Stoner
John Williams
Posfácio: John
McGahern
Tradução: Tânia Ganho
Capa: Ideias Com Peso
Publicações Dom Quixote, Lisboa, Maio de 2021
Havia uma doçura à sua volta e uma languidez apoderou-se do seu corpo.
A sensação da sua própria identidade inundou-o com uma força inesperada e
sentiu o poder dela. Era ele próprio e soube o que tinha sido na vida.
Virou a cabeça. A mesinha de cabeceira tinha uma pilha de livros em que
ele não tocava há muito. Deixou a mão deslizar sobre eles um instante;
espantou-se com a magreza dos dedos, a complexidade das articulações quando os
fletia. Sentiu a força neles e deixou-os tirar um livro do caos que ia em cima
da mesa. Era o seu próprio livro o que ele buscava, e quando a mão o agarrou,
Stoner sorriu ao ver a familiar capa vermelha, há muito desbotada e coçada.

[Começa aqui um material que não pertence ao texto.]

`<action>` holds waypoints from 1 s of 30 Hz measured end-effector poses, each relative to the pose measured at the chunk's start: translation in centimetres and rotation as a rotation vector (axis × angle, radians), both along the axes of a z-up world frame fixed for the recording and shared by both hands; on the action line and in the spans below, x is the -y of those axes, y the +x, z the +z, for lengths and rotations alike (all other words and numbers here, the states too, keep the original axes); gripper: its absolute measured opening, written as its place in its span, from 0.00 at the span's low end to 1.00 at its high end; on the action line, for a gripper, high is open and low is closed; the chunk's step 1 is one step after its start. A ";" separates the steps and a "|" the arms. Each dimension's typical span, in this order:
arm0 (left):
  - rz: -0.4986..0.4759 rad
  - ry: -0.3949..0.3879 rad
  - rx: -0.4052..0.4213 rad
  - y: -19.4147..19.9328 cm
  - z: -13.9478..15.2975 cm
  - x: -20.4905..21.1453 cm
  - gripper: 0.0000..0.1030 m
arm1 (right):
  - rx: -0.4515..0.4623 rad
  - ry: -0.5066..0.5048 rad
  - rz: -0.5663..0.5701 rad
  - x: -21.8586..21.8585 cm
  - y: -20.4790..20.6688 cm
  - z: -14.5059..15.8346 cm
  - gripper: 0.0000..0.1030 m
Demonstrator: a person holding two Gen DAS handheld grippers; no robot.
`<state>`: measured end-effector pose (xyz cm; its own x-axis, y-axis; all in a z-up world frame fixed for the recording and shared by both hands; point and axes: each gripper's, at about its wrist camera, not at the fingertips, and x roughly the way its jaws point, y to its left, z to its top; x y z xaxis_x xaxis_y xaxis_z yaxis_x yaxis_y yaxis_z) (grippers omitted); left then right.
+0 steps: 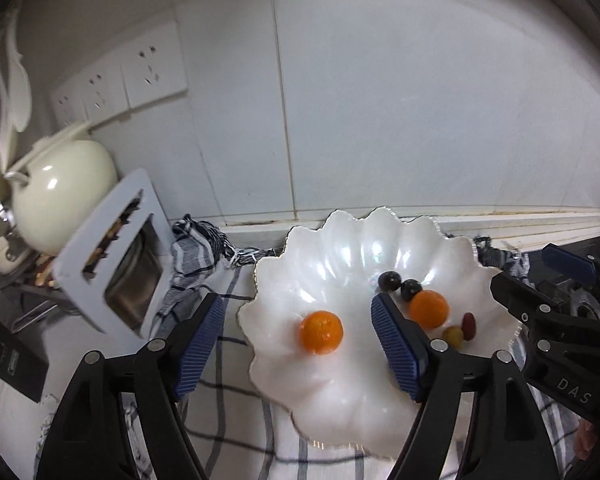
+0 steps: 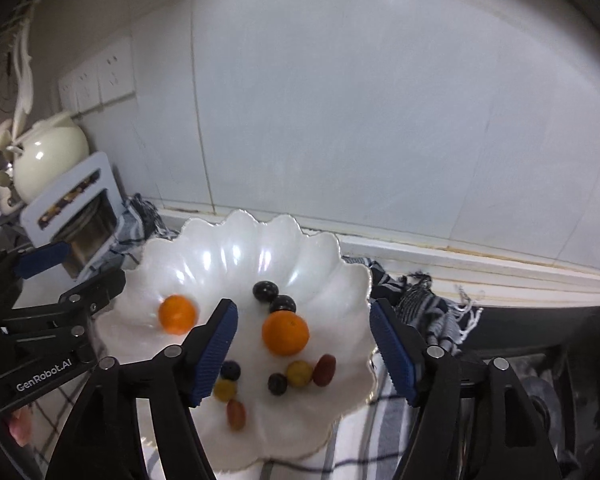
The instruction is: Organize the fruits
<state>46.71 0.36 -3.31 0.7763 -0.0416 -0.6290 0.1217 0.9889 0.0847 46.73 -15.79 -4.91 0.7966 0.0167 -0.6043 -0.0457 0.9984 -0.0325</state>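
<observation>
- Left gripper [image 1: 298,330]: fingers spread, nothing held, hovering over the bowl [image 1: 340,240] with one orange [image 1: 321,332] between them.
- Right gripper [image 2: 302,350]: fingers spread, empty, straddling the second orange [image 2: 285,334].
- Bowl also held dark berries [image 2: 265,291], yellow grapes [image 2: 299,373] and reddish grapes [image 2: 325,369], clustered near the second orange.
- Bowl sat on a checked cloth [image 1: 240,400] on the tabletop.
- Kettle [image 1: 62,188] and white rack [image 1: 116,256] stood far left by the wall.

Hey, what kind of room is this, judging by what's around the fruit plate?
Most likely a home kitchen counter: a tiled wall with a row of sockets, a cream kettle beside a utensil holder, and a checked cloth under the scalloped plate.
</observation>
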 end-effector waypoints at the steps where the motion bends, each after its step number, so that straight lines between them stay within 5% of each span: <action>1: -0.003 0.000 0.011 -0.7 0.3 0.0 0.77 | 0.011 0.000 -0.001 0.0 -0.5 0.3 0.71; 30: 0.049 -0.026 0.288 -26.5 6.8 0.2 0.97 | 0.290 -0.026 -0.018 1.3 -25.5 6.0 0.80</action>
<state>20.21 0.16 3.51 0.9241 -0.0132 -0.3820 0.0487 0.9953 0.0836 21.24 -17.07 1.11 0.9362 -0.0114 -0.3513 -0.0130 0.9977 -0.0671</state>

Pouco lhe importava que o livro tivesse caído no esquecimento e não
servisse para nada; e a questão sobre se alguma vez tivera valor pareceu-lhe
quase trivial. Não tinha a ilusão de que se encontraria a si próprio naquelas
páginas, nas palavras esbatidas, e no entanto sabia que uma pequena parte de
si, que ele não podia negar, estava efetivamente ali, e ali ficaria para
sempre.
Abriu o livro e, ao fazê-lo, ele deixou de ser seu. Deixou os dedos
folhearem-no e sentiu um formigueiro na pele, como se aquelas páginas estivessem
vivas. O formigueiro começou nas pontas dos dedos e percorreu-lhe a carne e os
ossos; estava minuciosamente ciente dele e esperou até se espalhar pelo corpo
todo, até o conter, até o antigo entusiasmo, que era uma espécie de pavor, o
fixar no lugar onde jazia. O sol, entrando pela janela, incidiu na página e ele
não conseguiu ver o que estava escrito. Os dedos perderam as forças e o livro
que eles seguravam deslizou devagar, e depois mais depressa, sobre o corpo
imóvel, e caiu no silêncio do quarto.